Un atome d'or déposé sur du graphite. Document Photothèque du CNRS.

Introduction (I)

A l'heure actuelle, la théorie cadre de la physique est la gravité quantique ou mécanique quantique relativiste. Bien que liée à l'évolution générale de la physique depuis Newton à Einstein, deux raisons doivent nous pousser prudemment à distinguer l'aspect quantique de la physique et sa contrepartie relativiste, qui sera détaillée dans un autre dossier. Ces deux aspects de la théorie cadre ont des implications communes, mais chaque théorie est suffisamment complexe et adulte pour justifier une étude séparée pour en avoir une bonne compréhension.

La seconde raison est qu'il n'existe pas encore de théorie quantique relativiste au sens strict. La relativité restreinte a récemment été quantifiée, mais aucun mathématicien ni aucun physicien ne peut encore poser les bonnes équations qu'imposent sa généralisation. Si beaucoup d'amateurs soumettent à Brian Greene ou Michio Kaku des théories de leur cru stipulant par exemple qu'"il suffit de quantifier l'espace-temps pour obtenir ceci...", la question est justement de savoir comment ils y parviennent... Là-dessus la plupart des auteurs demeurent silencieux. Einstein s'en était occupé de 1916 jusqu'en 1955, l'année où il s'est éteint. Deux générations se sont écoulées depuis sans que les physiciens parviennent à établir les bonnes équations tellement la théorie est difficile à formuler.

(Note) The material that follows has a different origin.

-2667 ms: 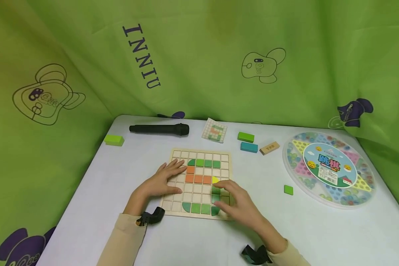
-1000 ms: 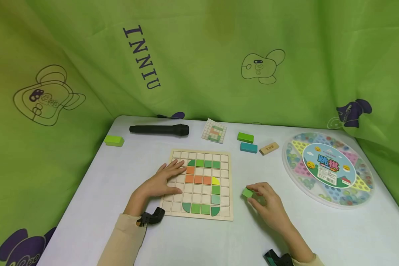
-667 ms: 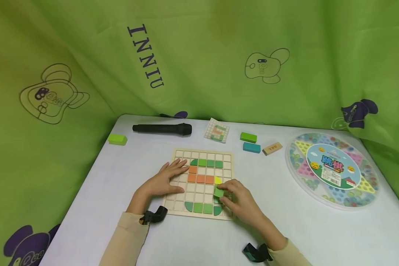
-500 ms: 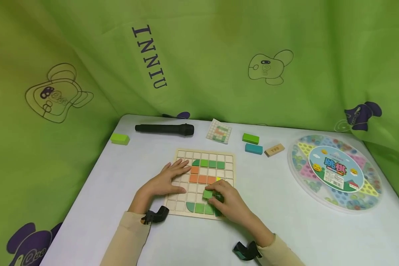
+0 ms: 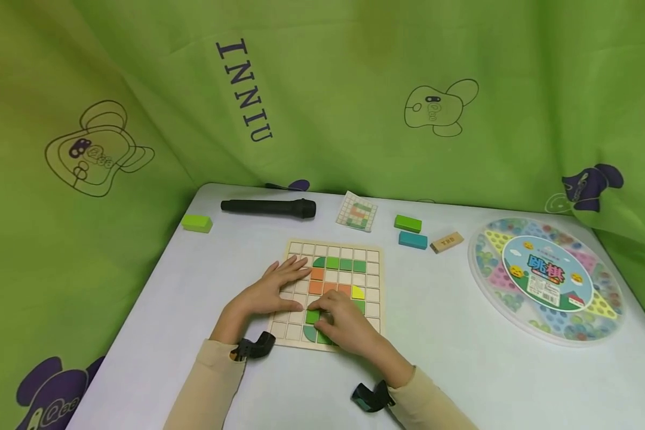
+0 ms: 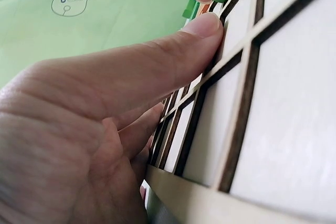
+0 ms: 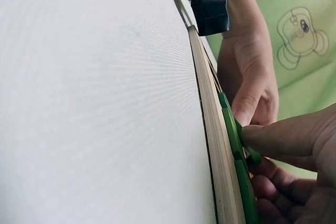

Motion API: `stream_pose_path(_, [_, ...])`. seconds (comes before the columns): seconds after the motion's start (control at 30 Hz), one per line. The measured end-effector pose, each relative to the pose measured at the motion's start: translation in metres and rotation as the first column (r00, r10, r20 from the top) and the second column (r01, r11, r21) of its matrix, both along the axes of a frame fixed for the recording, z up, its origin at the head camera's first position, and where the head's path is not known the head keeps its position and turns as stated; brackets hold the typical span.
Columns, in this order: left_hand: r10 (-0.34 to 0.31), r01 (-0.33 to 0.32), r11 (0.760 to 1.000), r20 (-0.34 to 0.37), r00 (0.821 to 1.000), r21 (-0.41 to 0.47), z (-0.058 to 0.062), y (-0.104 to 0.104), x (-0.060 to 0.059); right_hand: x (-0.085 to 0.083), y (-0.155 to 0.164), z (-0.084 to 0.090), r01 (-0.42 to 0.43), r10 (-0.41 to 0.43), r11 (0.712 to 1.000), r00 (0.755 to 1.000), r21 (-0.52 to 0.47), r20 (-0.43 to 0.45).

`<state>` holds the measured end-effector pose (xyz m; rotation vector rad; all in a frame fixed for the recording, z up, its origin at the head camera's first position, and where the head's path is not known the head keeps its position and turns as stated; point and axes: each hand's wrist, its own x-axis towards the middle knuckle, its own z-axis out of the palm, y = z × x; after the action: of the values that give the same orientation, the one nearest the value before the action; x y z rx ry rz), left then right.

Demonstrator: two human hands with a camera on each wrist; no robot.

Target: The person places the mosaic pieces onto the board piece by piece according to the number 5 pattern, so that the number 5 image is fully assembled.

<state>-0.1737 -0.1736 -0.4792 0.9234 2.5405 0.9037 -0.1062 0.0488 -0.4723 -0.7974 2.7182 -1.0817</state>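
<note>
A wooden grid board (image 5: 372, 280) lies on the white table, bearing green, orange and yellow tiles in several of its cells. My left hand (image 5: 269, 292) rests on its left side with fingers spread; in the left wrist view the thumb (image 6: 157, 64) lies along the grid. Between thumb and fingers, my right hand (image 5: 349, 325) pinches a square green tile (image 5: 313, 316) at the cell just above the bottom row of green pieces. That hand covers part of the board's lower right. In the right wrist view the thumb (image 7: 283, 136) presses close to the green pieces.
Behind the board lie a black microphone (image 5: 269, 208), a pattern card (image 5: 357, 211), green (image 5: 408, 224) and blue (image 5: 412, 240) blocks and a wooden block (image 5: 447, 242). A light green block (image 5: 196, 224) sits far left. A round Chinese checkers box (image 5: 548, 280) stands right.
My right hand has taken the green tile from the table right of the board and carried it left across the board. My left hand has stayed in place.
</note>
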Motion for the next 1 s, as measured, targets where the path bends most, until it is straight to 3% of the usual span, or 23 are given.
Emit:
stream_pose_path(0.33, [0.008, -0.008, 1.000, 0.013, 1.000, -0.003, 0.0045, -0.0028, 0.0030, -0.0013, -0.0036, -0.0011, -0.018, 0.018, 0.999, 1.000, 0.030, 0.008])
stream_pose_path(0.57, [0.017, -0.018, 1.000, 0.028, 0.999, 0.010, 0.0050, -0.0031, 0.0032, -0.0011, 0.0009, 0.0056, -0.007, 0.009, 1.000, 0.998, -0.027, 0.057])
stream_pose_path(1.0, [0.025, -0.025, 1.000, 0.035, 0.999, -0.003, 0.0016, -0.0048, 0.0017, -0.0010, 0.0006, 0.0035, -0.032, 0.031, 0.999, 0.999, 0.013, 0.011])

Le terme "mécanique" qui englobe la science du mouvement et ses propriétés n'est plus du tout approprié à "la quantique" qui englobe aujourd'hui tous les domaines de la physique et dont les ramifications s'étendent jusqu’en astrophysique, en cosmologie, en optique numérique, en biochimie, jusqu'à inclure l'Homme. Malgré cette évolution, le substantif "mécanique" a gardé voix de citer et est assimilé à celui de "physique" quantique. Aussi, par tradition certains auteurs le conserve comme titre de chapitre ou l’utilisent indifféremment ci et là selon leur humeur. Personnellement j'utiliserai surtout ce terme dans les références historiques.

Pour juger objectivement les phénomènes qui obéissent aux lois de la physique quantique, un résumé de son histoire soulignera le cheminement intellectuel qui entraîna son introduction dans la physique classique et qui finira par la remplacer dans le domaine de l'atome. Arrivé à ce point, complété par les notions de Relativité, la distinction entre la physique de Newton, celle d'Einstein ou de Heisenberg ne fera plus de doute.

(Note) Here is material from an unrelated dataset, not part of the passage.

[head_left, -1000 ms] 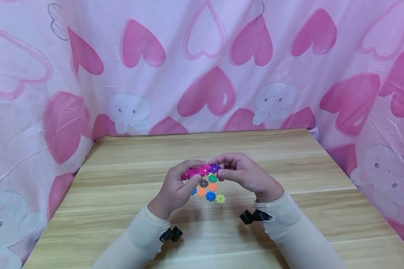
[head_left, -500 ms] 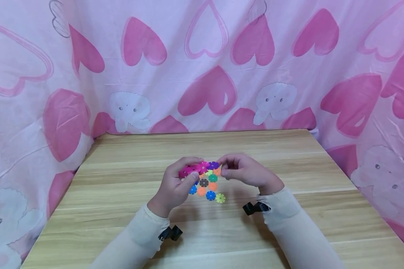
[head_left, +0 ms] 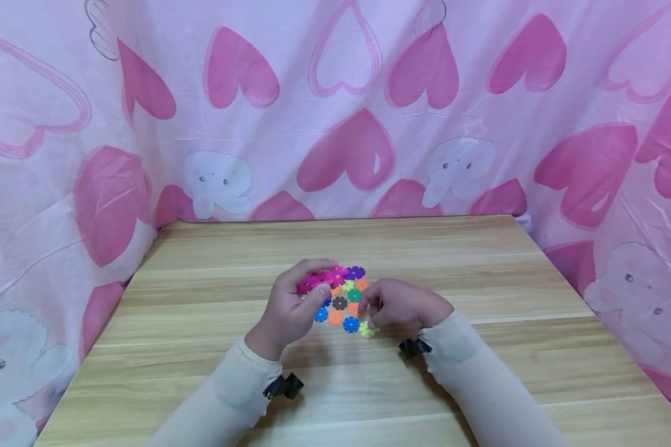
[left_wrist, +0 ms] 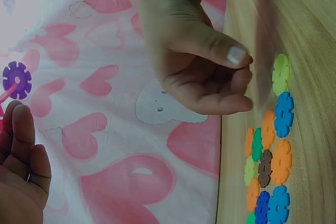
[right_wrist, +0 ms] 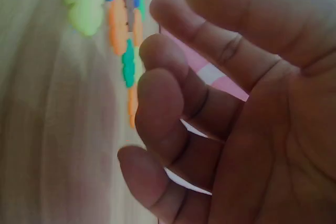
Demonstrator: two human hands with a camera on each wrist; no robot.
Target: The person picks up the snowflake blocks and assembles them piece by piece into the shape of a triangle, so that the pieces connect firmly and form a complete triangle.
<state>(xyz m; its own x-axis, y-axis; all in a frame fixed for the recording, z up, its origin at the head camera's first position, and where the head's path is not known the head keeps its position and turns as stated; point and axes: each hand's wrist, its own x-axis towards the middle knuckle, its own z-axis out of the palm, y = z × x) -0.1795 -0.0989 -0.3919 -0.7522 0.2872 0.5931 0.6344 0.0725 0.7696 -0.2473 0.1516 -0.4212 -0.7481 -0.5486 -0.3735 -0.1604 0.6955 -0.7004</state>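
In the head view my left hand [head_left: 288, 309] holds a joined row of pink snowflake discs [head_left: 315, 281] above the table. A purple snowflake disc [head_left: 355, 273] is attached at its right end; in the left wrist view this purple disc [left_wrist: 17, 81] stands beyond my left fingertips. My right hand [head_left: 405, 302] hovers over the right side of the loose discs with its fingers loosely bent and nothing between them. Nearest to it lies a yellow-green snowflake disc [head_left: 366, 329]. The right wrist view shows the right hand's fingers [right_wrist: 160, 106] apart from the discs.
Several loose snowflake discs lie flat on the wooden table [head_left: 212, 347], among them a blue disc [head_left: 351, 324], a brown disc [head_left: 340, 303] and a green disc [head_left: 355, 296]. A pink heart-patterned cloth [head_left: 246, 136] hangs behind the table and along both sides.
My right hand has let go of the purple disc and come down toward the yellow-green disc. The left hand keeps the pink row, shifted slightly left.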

Pour clarifier les notions de physique quantique dont se nourrit dame Nature, quelques phénomènes en violation avec la réalité viendront conclure cette introduction, permettant à chacun d'adapter son mode de pensée à ces concepts tout à fait déconcertants. Les exemples sont éloquents : la dualité de la lumière, les relations d'incertitudes, le paradoxe EPR, les superfluides. Tous ces exemples appliquent des lois en contradiction avec la physique de Newton et sont en relation avec l'astronomie et la chimie. Certains physiciens considèrent que ces phénomènes ont une réversibilité non pas de fait, mais bien de droit. C'est ici que naissent les paradoxes car ce langage est celui de la physique classique. Or il est impossible de traiter la physique quantique comme une autre science car les explications butent encore trop souvent sur notre interprétation de la “réalité”. Nous insisterons longuement sur ce thème. Le physicien fait alors appel à la philosophie pour tenter de comprendre un monde phénoménologique qui lui échappe. Dans ce sens le monde que décrit la physique quantique nous est voilé. Mais gardons-nous de le considérer comme le seul domaine paradoxal de la nature.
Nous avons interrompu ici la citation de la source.